Segundo o Superior Tribunal de Justiça, a resposta é não necessariamente. E esse esclarecimento impacta diretamente a forma como os recursos vêm sendo utilizados no dia a dia forense.
No julgamento do Tema 1306, o STJ enfrentou uma prática bastante comum no Judiciário: a chamada fundamentação por referência. Trata-se da situação em que o juiz utiliza, como razões de decidir, fundamentos já expostos em outra decisão, parecer ou manifestação, sem elaborar uma fundamentação inteiramente nova.
A controvérsia girava justamente em torno da validade dessa técnica. Seria ela suficiente para atender ao dever de fundamentação ou levaria à nulidade da decisão?
O Tribunal fixou o entendimento de que a técnica é válida.
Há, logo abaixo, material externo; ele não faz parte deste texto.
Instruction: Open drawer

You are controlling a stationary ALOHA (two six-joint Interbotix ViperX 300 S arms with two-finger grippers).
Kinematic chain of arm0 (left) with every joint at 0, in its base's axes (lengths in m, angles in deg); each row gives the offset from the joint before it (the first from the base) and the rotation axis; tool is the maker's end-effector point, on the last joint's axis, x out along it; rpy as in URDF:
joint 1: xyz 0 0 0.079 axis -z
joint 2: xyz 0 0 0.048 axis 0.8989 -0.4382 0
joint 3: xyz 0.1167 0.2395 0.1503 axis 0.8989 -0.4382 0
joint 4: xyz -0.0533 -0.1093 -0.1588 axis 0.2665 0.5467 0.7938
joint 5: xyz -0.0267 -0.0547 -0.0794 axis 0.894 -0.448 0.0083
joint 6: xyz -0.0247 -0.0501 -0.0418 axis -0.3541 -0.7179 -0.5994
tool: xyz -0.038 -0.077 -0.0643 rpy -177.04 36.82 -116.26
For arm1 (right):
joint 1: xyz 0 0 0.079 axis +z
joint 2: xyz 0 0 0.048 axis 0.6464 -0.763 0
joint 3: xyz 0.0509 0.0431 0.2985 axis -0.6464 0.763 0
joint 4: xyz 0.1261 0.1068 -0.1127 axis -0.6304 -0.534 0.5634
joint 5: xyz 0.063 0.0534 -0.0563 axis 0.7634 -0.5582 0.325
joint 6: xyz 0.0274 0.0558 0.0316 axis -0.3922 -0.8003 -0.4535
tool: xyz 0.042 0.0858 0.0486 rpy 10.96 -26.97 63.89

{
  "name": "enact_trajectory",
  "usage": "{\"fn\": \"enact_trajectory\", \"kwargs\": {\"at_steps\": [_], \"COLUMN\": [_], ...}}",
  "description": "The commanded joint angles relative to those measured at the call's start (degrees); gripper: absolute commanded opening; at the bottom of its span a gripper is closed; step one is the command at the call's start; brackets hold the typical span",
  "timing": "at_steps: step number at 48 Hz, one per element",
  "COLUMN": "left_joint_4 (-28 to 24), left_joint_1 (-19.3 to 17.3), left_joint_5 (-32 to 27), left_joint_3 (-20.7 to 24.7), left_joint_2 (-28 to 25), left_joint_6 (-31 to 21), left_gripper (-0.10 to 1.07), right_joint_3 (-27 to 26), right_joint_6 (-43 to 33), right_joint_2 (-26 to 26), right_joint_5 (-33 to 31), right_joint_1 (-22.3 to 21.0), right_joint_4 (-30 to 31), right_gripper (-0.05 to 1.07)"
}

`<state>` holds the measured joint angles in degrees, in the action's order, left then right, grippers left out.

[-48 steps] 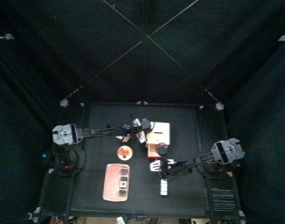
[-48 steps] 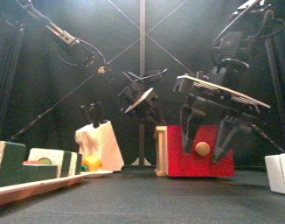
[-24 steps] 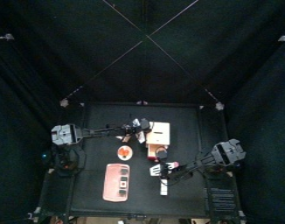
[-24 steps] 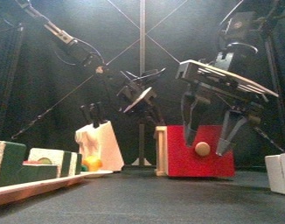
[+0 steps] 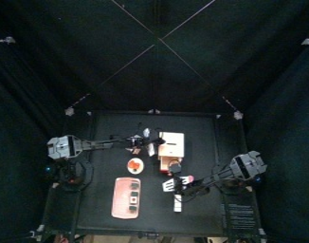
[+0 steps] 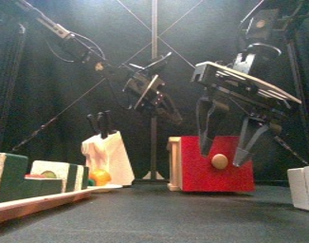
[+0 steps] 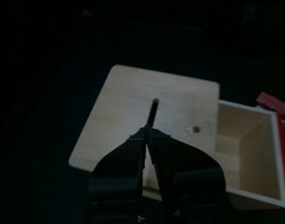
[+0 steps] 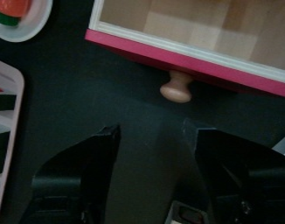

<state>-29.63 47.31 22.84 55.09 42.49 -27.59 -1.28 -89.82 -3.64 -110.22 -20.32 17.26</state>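
The drawer's pale beige box (image 5: pixel 175 143) stands at mid-table. Its sliding part is pulled out toward the front, with a red front panel (image 6: pixel 215 166) and a round wooden knob (image 6: pixel 219 160). The right wrist view shows the panel (image 8: pixel 191 59), the knob (image 8: pixel 177 88) and the pale bare inside. My right gripper (image 6: pixel 230 140) is open and empty, jaws wide, just in front of and above the knob, also in the right wrist view (image 8: pixel 156 136). My left gripper (image 7: pixel 151 112) is shut over the box's top (image 7: pixel 133 105). I cannot tell if it touches.
A pink-red tray (image 5: pixel 125 196) lies at the front left. A small plate (image 5: pixel 135 166) with red and green pieces lies behind it. White blocks (image 5: pixel 177 201) lie near the front, one at the right in the front view (image 6: pixel 302 188). A pale slanted object (image 6: pixel 109 158) stands left of the drawer.
My right gripper has let go of the knob, risen and drawn back toward the front with its jaws wide. My left gripper has shifted up and slightly left. The drawer stays pulled out.
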Motion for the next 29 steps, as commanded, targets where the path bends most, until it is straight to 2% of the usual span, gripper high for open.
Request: {"fn": "enact_trajectory", "kwargs": {"at_steps": [1,11,29], "left_joint_4": [-0.18,-0.18,-0.09], "left_joint_1": [0.53,1.41,3.69], "left_joint_5": [2.64,3.25,3.69], "left_joint_3": [-0.70,-5.71,-17.05], "left_joint_2": [3.43,7.91,20.30], "left_joint_6": [0.18,0.26,0.18], "left_gripper": [0.53,0.53,0.53], "right_joint_3": [-1.05,-1.14,-1.23], "right_joint_6": [0.09,0.53,0.79], "right_joint_2": [2.37,2.55,3.60], "right_joint_5": [-0.18,0.00,0.18], "right_joint_1": [0.18,0.70,1.67], "right_joint_4": [0.62,1.49,2.99], "right_gripper": [0.91,0.91,0.91]}}
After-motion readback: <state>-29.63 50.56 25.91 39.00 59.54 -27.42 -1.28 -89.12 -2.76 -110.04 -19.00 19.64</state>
O julgador pode se valer de fundamentos já existentes, desde que enfrente, ainda que de forma sucinta, as questões relevantes para o julgamento do processo. Isso significa que não há obrigação de rebater, de maneira detalhada, cada argumento apresentado pelas partes.
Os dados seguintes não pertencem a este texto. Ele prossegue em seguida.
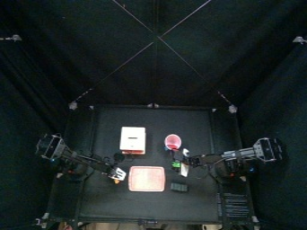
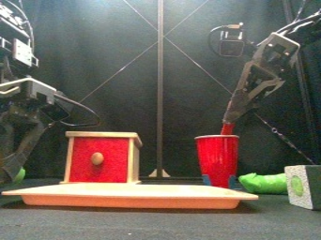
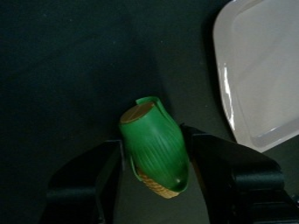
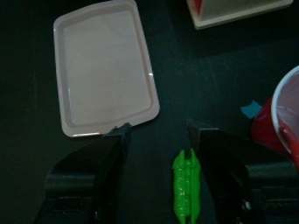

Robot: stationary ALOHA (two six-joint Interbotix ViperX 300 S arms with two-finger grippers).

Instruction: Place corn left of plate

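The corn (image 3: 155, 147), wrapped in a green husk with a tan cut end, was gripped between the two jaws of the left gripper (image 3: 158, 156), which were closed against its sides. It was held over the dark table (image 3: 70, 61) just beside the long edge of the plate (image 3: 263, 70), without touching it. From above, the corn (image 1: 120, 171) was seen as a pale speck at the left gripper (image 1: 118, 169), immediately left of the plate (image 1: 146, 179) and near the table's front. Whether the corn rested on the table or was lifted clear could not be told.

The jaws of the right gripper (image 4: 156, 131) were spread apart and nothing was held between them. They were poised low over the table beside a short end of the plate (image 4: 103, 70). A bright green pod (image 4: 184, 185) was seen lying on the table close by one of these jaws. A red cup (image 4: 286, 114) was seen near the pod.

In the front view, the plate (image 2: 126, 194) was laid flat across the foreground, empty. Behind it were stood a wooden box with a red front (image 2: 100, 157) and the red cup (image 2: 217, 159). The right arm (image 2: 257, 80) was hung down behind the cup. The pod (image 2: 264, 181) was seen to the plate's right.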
O ponto central, portanto, não está na quantidade de argumentos analisados, mas na qualidade da fundamentação em relação ao que efetivamente influencia o desfecho do caso.
Por outro lado, o STJ também delimitou um critério importante. A fundamentação por referência não pode ser utilizada de forma automática ou genérica. Caso o magistrado apenas reproduza fundamentos anteriores sem demonstrar a análise do caso concreto ou sem enfrentar questões relevantes suscitadas pelas partes, a decisão pode ser considerada nula por ausência de fundamentação adequada.
Esse entendimento tem reflexos diretos na utilização dos embargos de declaração. A simples ausência de enfrentamento de todos os argumentos não configura, por si só, omissão. É necessário demonstrar que havia uma questão relevante, capaz de influenciar o resultado do julgamento, e que ela não foi apreciada.
Além disso, o STJ também reforçou que, no julgamento de agravo interno, é possível a manutenção da decisão anterior com base nos mesmos fundamentos, especialmente quando o recurso não apresenta argumentos novos relevantes.
O que se extrai desse cenário é uma orientação cada vez mais objetiva por parte dos tribunais superiores: a alegação de omissão exige precisão. Não basta apontar que determinado argumento não foi analisado; é indispensável demonstrar sua relevância para o deslinde da controvérsia.
Mais do que um aspecto técnico, trata-se de uma diretriz estratégica. A adequada identificação das hipóteses em que realmente há omissão contribui para uma atuação mais eficiente e alinhada à lógica decisória que vem sendo consolidada nos tribunais superiores.